Allah’a hamd olsun.
Bu konuda en doğru uygulama; ölen kişinin yakınları ve komşuları evlerinde yemek hazırlamaları ve ölenin ailesine vermeleridir. Zira Nebi s.a.v’in amcasının oğlu Cafer b. Ebî Talib'in r.a, Mute gazvesinde savaşırken ölüm haberi kendisine ulaştığında Rasulullah şöyle buyurmuştu:
“Cafer’in âilesi için yemek hazırlayın. Zirâ onları meşgul eden iş (kendilerine yemek hazırlamaktan alıkoyan Cafer’in ölüm haberi) geldi.”
Ölen kişinin ailesinin, insanlara yemek takdim etmeleri caiz olmadığı gibi cahiliye dönemine ait bir adettir. Yemek verme işlemi; ister ölüm gününde, ister dördüncü günde, ister onuncu günde olsun veya yıl dönümde olsun; bunların hepsi caiz değildir.
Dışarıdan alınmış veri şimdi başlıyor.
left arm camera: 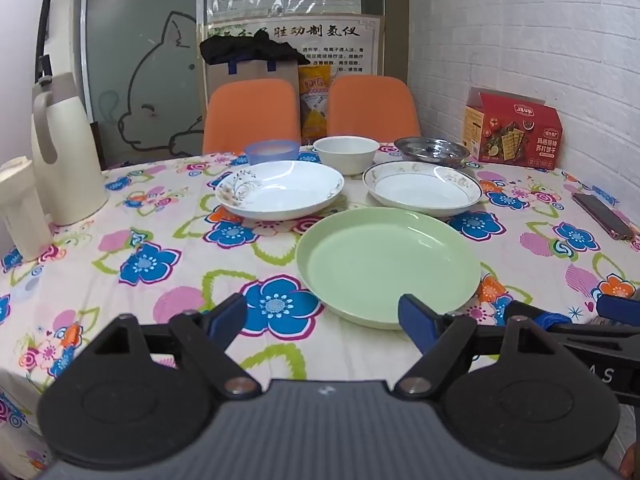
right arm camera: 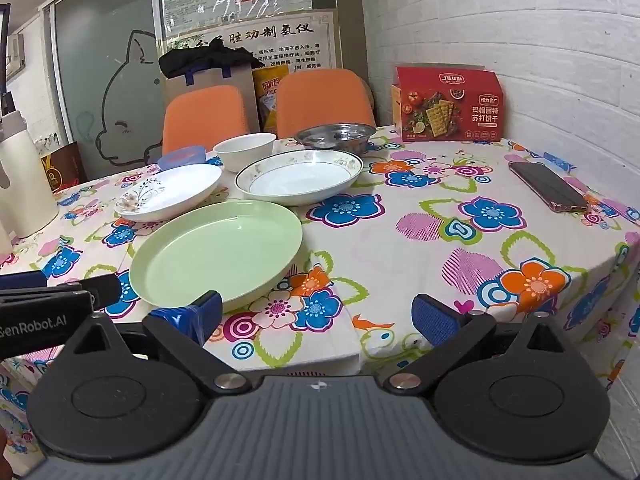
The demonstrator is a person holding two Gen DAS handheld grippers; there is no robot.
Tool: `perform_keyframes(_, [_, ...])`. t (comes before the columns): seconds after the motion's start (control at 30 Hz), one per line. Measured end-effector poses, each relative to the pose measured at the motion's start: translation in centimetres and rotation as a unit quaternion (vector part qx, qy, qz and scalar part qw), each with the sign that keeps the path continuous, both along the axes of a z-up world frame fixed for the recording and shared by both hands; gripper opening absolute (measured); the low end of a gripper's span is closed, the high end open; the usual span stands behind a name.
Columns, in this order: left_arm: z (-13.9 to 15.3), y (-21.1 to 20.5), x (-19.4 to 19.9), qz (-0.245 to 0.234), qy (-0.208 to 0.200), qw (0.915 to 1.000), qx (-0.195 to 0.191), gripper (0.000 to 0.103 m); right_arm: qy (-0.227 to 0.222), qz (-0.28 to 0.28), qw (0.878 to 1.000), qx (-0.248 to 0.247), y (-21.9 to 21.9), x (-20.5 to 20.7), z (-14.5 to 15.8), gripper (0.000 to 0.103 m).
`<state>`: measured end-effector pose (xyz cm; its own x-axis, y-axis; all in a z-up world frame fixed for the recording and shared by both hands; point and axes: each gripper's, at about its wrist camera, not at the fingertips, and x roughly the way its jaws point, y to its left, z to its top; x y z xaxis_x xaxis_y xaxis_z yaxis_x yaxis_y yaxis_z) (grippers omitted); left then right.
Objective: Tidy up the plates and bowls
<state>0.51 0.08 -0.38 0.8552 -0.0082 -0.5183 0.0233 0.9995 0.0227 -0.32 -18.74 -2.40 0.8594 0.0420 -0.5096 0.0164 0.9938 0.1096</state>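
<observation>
A: Were the dishes stacked?
B: No. Green plate [left arm camera: 388, 266], two white plates, bowl [left arm camera: 346, 154] lay separate on the table [left arm camera: 120, 240]; left gripper [left arm camera: 324, 320] and right gripper [right arm camera: 320, 316] were spread, empty.

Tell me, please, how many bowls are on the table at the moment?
3, all at the far side: a blue bowl on the left, a white bowl in the middle, a metal bowl on the right. None looks hidden.
</observation>
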Motion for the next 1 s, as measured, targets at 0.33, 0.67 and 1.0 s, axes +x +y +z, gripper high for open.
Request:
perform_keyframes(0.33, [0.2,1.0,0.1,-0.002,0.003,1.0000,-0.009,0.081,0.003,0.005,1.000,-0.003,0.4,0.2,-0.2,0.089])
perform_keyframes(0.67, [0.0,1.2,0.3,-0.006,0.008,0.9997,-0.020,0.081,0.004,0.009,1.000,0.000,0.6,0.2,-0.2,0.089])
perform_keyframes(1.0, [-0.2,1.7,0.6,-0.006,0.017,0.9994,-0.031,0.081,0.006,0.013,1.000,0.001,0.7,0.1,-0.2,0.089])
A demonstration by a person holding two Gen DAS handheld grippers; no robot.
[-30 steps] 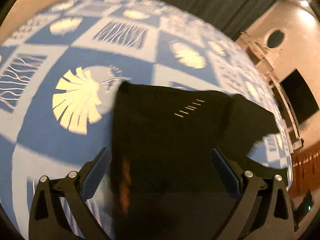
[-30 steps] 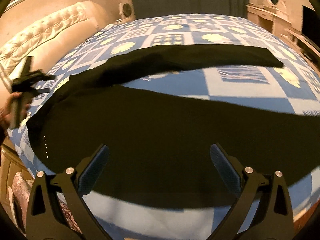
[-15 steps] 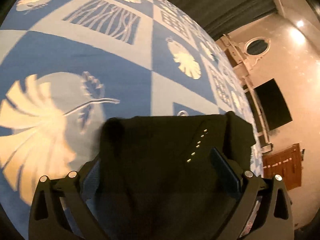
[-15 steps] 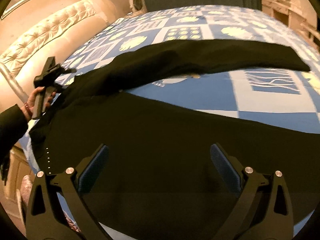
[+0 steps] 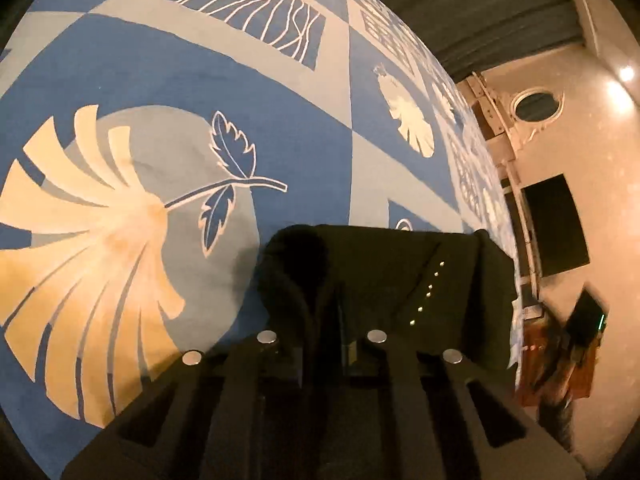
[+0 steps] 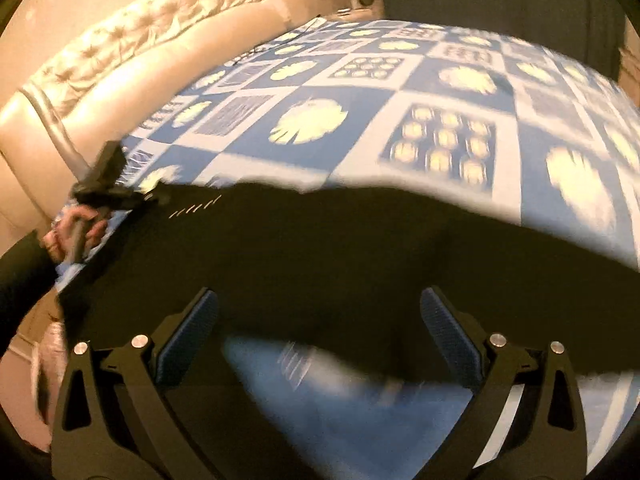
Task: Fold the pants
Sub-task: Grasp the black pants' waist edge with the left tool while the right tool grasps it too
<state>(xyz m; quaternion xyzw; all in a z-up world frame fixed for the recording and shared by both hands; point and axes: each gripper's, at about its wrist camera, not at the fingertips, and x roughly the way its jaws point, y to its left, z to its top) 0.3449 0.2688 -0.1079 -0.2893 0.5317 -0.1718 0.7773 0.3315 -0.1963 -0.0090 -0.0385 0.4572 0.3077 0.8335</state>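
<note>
Left wrist view first: the left hand-held gripper (image 5: pixel 322 344) has its two black fingers drawn in tight together, and a bunched fold of the black fabric pants (image 5: pixel 384 276) is pinched right between them at the bottom centre. A short row of small pale studs runs diagonally across the dark cloth just past the fingers. The pinched edge lies low over the blue and pale-grey patterned bedspread (image 5: pixel 280 112), beside a big cream palm-leaf print and a small blue leaf sprig. Off to the right, a cream wall with a round window and a dark rectangular screen on it.

Over to the right wrist view, and it is a blurry one. The right hand-held gripper (image 6: pixel 318 332) is spread wide, blue-padded fingers (image 6: pixel 192 328) well apart, nothing held between them. The pants (image 6: pixel 340 256) stretch as a broad dark band across the bedspread (image 6: pixel 440 92), filling the middle of the frame and running under the span between the fingers. At far left, the person's left hand (image 6: pixel 76 228) grips the handle of the other tool (image 6: pixel 110 188), whose tip meets the corner of the pants near that same row of pale studs. Behind it runs a cream tufted headboard (image 6: pixel 132 36).
</note>
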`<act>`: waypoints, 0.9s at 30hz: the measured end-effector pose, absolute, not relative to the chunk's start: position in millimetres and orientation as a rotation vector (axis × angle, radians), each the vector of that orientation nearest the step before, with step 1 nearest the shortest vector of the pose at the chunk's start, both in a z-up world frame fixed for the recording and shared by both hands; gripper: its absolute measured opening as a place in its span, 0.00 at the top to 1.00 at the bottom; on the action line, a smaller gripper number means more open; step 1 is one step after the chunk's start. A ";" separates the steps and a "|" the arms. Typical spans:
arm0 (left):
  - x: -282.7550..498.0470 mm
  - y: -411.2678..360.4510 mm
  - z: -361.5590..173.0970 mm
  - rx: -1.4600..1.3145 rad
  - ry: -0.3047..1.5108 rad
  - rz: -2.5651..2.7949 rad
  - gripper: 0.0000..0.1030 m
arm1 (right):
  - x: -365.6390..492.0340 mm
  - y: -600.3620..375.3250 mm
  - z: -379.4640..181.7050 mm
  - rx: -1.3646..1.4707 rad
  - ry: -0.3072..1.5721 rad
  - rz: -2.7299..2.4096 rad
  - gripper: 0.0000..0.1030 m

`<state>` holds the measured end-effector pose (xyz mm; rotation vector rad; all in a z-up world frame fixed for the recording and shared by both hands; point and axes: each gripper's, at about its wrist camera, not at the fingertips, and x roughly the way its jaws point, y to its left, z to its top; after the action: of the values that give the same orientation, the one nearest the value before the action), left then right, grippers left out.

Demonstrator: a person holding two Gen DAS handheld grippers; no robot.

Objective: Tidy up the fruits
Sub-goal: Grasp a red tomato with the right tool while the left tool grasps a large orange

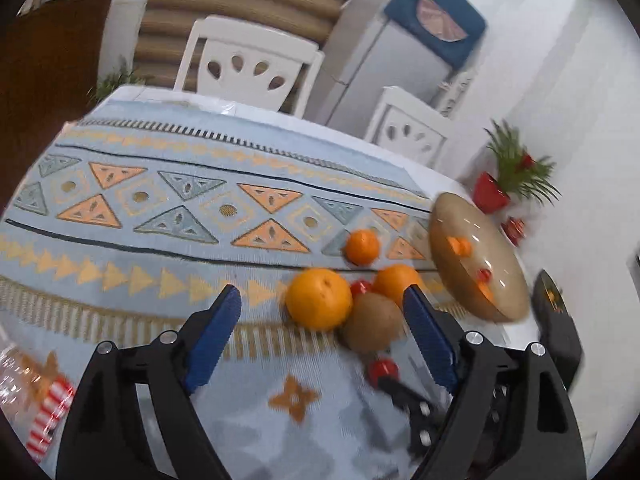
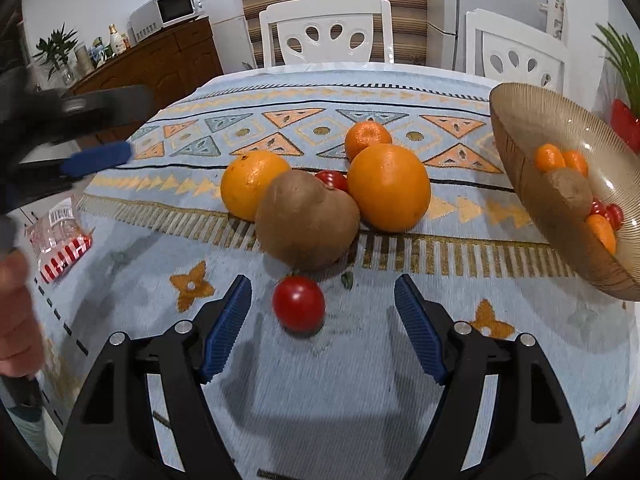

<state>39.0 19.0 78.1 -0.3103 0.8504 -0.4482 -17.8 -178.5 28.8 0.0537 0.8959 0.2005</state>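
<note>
On the patterned cloth lie two big oranges (image 2: 252, 184) (image 2: 388, 186), a brown kiwi (image 2: 306, 222) in front of them, a mandarin (image 2: 367, 136) behind, and a cherry tomato (image 2: 332, 179) tucked between. Another cherry tomato (image 2: 299, 303) lies loose, just ahead of my open right gripper (image 2: 323, 286) and slightly left of its middle. My left gripper (image 1: 323, 294) is open and empty, hovering short of the nearer orange (image 1: 318, 298) and the kiwi (image 1: 374, 322). One of its blue pads (image 2: 100, 158) shows at the left of the right wrist view.
A tinted glass bowl (image 2: 520, 184) at the right holds mandarins, a kiwi and cherry tomatoes. A red-striped plastic packet (image 2: 60, 240) lies at the left. Two white chairs (image 2: 326, 32) (image 2: 516, 60) stand behind the table; a red plant pot (image 1: 490, 192) sits beyond the bowl. A hand (image 2: 16, 312) shows at left.
</note>
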 end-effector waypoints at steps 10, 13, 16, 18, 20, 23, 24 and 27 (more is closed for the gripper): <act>79.6 -6.5 15.3 -0.364 0.928 -0.499 0.21 | -4.3 -176.5 14.9 0.062 0.931 0.269 0.29; 79.6 -6.2 5.8 -0.363 0.933 -0.491 0.21 | -6.9 -169.6 11.9 0.024 0.952 0.287 0.34; 77.4 -9.0 7.1 -0.355 0.918 -0.519 0.19 | -7.3 -164.9 11.7 -0.002 0.943 0.271 0.40; 79.9 -12.7 6.2 -0.351 0.920 -0.516 0.18 | -5.6 -162.0 10.4 -0.022 0.944 0.251 0.43; 82.9 -13.2 4.3 -0.361 0.928 -0.516 0.18 | -4.9 -160.1 10.0 -0.036 0.941 0.241 0.48; 83.3 -14.0 4.2 -0.360 0.928 -0.514 0.20 | -6.3 -160.4 11.0 -0.030 0.930 0.240 0.65; 82.5 -13.9 4.5 -0.357 0.927 -0.514 0.27 | -6.7 -160.4 11.1 -0.027 0.927 0.248 0.72; 84.0 -15.4 2.4 -0.365 0.943 -0.544 0.41 | -10.2 -161.3 12.5 -0.025 0.918 0.253 0.72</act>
<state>84.0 -15.4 2.4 -0.3653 0.9434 -0.5436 -10.2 -161.3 12.5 -0.0253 0.9178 0.2526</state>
Nitekim Allah'ın Resulü s.a.v’in sahabelerinden biri olan Cerir bin Abdullah el-Beceli'den şöyle dediği rivayet edilmiştir: “Biz, ölen kimsenin âilesinin yanında toplanmayı ve ölünün defninden sonra onların insanlara yemek hazırlamasını, ölenin üzerine feryad-ü figan ederek ağlamaya denk (bir günah) olarak görürdük.” Ancak taziye süresince ölen kişinin ailesine misafir gelirse, misafirperverlik ve ikram açısından onlara yemek hazırlamalarında bir sakınca yoktur. Ayrıca ölen kişinin ailesi, kendilerine verilen yemeği birlikte yemek üzere komşuları ve akrabaları veya dilediklerini davet etmesinde de bir sakınca yoktur.
En iyisini Allah bilir.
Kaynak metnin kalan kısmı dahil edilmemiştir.